Je ne pense pas me tromper en affirmant que le quatuor (Jayd The Bear : guitare/chœurs, Marianne G-Wolf : chant, Lillian Perrin : batterie et Jeff Monaco : basse/chœurs) veut avant tout se faire plaisir et nous faire plaisir avec un Heavy Rock pas si évident qu’il n’en a l’air. Ce premier album a donc bénéficié d’un soin particulier apporté par Marc Varez qui l’a enregistré et mixé au studio La Grange 69, et peaufiné par le mastering de HK Kraus au Vacarama studio (DAGOBA, LOUDBLAST, BLACK BOMB A, LES TAMBOURS DU BRONX). En résulte une œuvre d’apparence simple, aux motifs reconnaissables, louvoyant entre les époques, suggérant le Hard US des années 80 comme la scène alternative des années 90, le tout dopé d’une énergie intemporelle et d’une implication totale des musiciens. Au premier plan, la voix, celle de Marianne G-Wolf qui a souvent des intonations à la Suzy Quatro, et qui fait ce qu’elle peut pour se mettre à la hauteur d’un instrumental nerveux. Certes, le timbre de la belle est un peu systématique dans ses inflexions, mais avouons à sa décharge que les thèmes musicaux ne sont pas non plus des plus variés. Il convient de voir le changement dans les nuances apportées, le rythme étant souvent le même, et les riffs ne cherchant pas forcément la diversité. Et il faut en effet attendre le septième titre pour que l’atmosphère change, avec la demi-ballade « If Your Love Is Pain », très formelle dans les faits, mais qui paradoxalement apporte un peu d’air frais à ce Hard joué Heavy terriblement classique. On peut incriminer la production, un peu trop brute et qui nivelle les titres sur les fréquences les plus hautes et le volume le plus élevé, mais il faut rester honnête et admettre que les structures sont souvent similaires, et que le manque de digressions se fait rapidement sentir. Il y a quelque chose de séduisant dans cette approche frontale, que « All I Need » met admirablement bien en valeur en faisant la tradition avant/maintenant, mais cette naïveté touchante devient vite un handicap lorsque les titres se succèdent sans vraiment chercher l’idée qui leur permettra de se démarquer.
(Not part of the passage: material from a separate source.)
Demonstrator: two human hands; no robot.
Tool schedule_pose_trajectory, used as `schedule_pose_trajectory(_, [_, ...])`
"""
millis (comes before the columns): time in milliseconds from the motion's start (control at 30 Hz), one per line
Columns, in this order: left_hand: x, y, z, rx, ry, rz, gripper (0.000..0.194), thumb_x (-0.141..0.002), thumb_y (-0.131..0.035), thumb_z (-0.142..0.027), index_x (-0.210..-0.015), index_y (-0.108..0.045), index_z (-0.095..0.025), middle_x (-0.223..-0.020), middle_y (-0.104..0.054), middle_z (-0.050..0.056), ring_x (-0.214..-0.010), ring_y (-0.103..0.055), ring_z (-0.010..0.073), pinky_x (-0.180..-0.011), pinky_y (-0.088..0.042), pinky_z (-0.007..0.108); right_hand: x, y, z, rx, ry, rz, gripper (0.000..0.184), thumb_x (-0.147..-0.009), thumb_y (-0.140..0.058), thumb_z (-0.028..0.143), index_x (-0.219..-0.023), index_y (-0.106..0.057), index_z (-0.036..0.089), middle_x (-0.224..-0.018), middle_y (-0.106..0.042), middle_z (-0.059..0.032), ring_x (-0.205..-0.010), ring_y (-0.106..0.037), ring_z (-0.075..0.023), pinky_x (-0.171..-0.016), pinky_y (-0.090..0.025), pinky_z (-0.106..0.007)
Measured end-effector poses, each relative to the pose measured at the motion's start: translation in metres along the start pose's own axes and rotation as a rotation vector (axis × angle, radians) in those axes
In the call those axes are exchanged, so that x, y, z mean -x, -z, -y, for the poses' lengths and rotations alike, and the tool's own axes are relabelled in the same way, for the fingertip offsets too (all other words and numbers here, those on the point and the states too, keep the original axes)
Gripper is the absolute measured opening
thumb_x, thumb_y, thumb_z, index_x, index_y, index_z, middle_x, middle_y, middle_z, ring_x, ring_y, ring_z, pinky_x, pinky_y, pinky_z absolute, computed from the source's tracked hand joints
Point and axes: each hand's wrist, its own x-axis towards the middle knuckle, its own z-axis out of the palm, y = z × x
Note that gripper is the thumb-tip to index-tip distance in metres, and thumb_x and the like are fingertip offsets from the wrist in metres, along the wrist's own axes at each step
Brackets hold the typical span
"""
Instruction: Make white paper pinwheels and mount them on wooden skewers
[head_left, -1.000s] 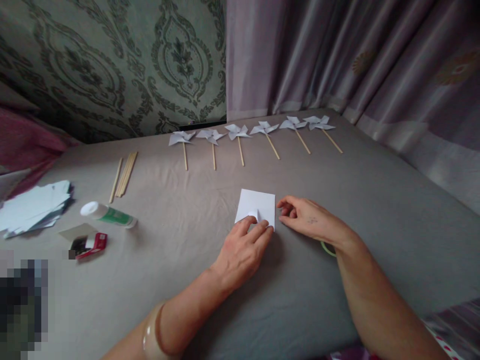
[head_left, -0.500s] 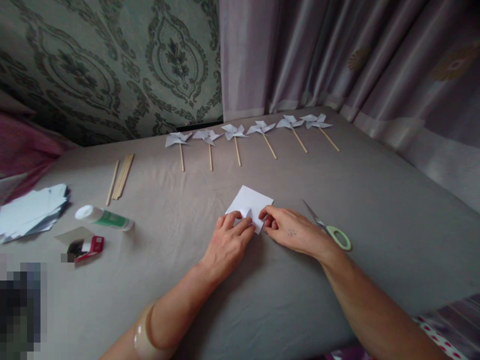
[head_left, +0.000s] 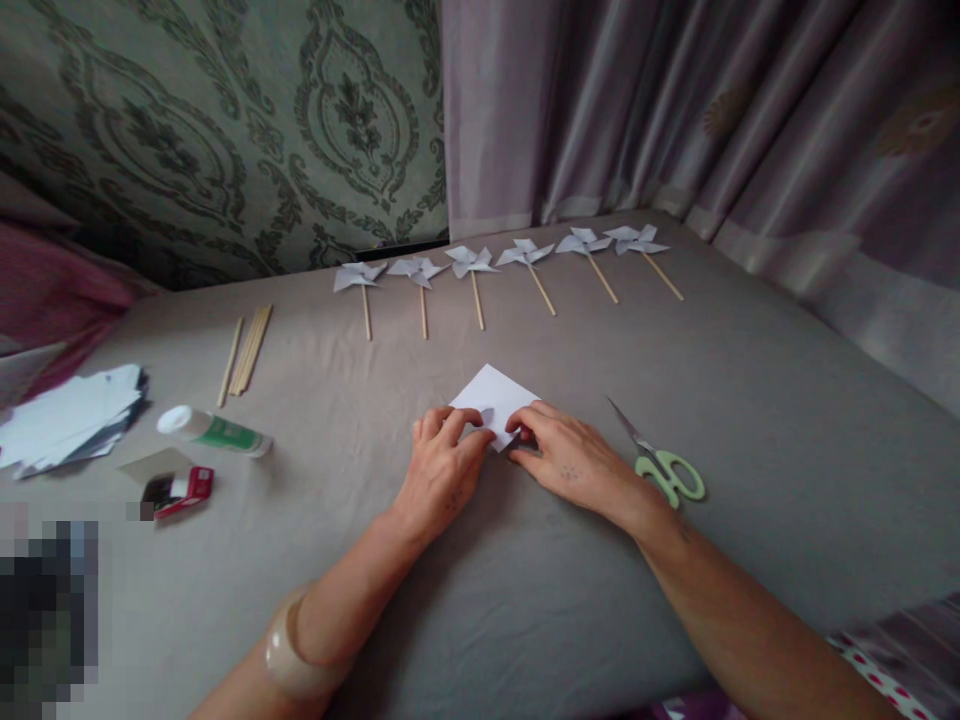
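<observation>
A white square of paper (head_left: 490,388) lies cornerwise on the cloth in front of me, its near part raised or folded between my fingertips. My left hand (head_left: 446,462) curls over the paper's left side, thumb and index finger pinching near its lower corner. From the other side, my right hand (head_left: 564,452) grips the paper's right edge with bent fingers and thumb. The fingers partly hide the lower edges. Beside my right wrist lie scissors (head_left: 658,465) with pale green handles, blades slightly apart and pointing away from me.
Several paper pinwheels (head_left: 472,262) on sticks lie in a row at the back. On the left are wooden sticks (head_left: 251,350), a glue stick (head_left: 217,432), an opened red box (head_left: 180,492) and a stack of paper sheets (head_left: 71,420). A curtain (head_left: 585,110) hangs behind the cloth-covered surface (head_left: 787,400).
My left hand has shifted slightly left and its fingers have moved along the paper's near edge. My right thumb has come under the edge, and the raised flap looks less upright.
</observation>
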Motion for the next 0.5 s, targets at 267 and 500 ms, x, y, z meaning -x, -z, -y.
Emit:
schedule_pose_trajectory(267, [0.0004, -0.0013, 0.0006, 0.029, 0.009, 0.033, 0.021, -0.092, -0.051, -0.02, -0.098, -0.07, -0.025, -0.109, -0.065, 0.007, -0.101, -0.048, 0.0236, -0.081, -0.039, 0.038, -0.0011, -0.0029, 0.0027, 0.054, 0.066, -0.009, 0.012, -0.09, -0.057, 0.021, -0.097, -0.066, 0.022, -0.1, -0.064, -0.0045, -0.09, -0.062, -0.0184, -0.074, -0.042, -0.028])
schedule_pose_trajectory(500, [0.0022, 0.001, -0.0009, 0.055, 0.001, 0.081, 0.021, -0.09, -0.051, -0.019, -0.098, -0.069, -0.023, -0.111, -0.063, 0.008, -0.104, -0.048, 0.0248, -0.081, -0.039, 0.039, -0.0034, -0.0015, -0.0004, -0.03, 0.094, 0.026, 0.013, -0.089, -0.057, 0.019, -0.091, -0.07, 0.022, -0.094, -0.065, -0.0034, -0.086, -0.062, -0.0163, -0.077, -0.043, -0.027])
« Silverstage », et ses deux petites minutes met heureusement l’emphase sur la puissance et laisse un chant masculin nous souffler un air moins confiné, flirtant avec un Thrash à la FAITH NO MORE de « Surprise You’re Dead », tandis que le final « Back From Cali » alourdit un peu le propos pour jouer le Blues façon Stoner, tout en restant fidèle à des principes de Hard Rock. Je dois l’avouer, la production m’a souvent empêché d’apprécier pleinement des morceaux qui doivent prendre leur ampleur sur scène, une production qui certes laisse de la place à tout le monde, mais qui hésite encore entre amateurisme éclairé et professionnalisme light. Les soli ne sont pas non plus fondamentaux, encore un peu trop timides, tandis que le classicisme des riffs pâtit justement de ce traitement sonore un peu trop massif, ce qui aboutit à une homogénéité qui tend vers l’uniformisation. De plus, le groupe a le malheur de laisser traîner son inspiration un peu trop généreusement, et les deux ou trois premiers morceaux auraient gagné à être concentrés en trois minutes et quelques secondes pour sonner moins redondant. Nonobstant ces reproches objectifs et ne faisant pas état d’une quelconque condescendance, lorsque la machine avance, elle avance bon train et se montre entraînante, à l’image de la première moitié de « Want You Dead », l’un des plus efficaces du lot. Mais pour appréhender ce premier album de la bonne manière, il convient de s’en remettre à son titre. Du cœur et des « boules », une musique jouée avec les tripes, encore un peu trop convenue et répétitive, mais qui en gagnant en maturation pourra proposer une piste intéressante. D’ailleurs, lorsque les plans se contentent d’être efficaces et concis, le résultat est plutôt convaincant, à l’image du burner explosif « Come Back » au délicat parfum punky et punchy. Quelques déliés bluesy, des cassures, des ruptures de rythme, pour un hymne qui en dit long sur les capacités et qui nous renvoie à la jeunesse dorée des RUNAWAYS.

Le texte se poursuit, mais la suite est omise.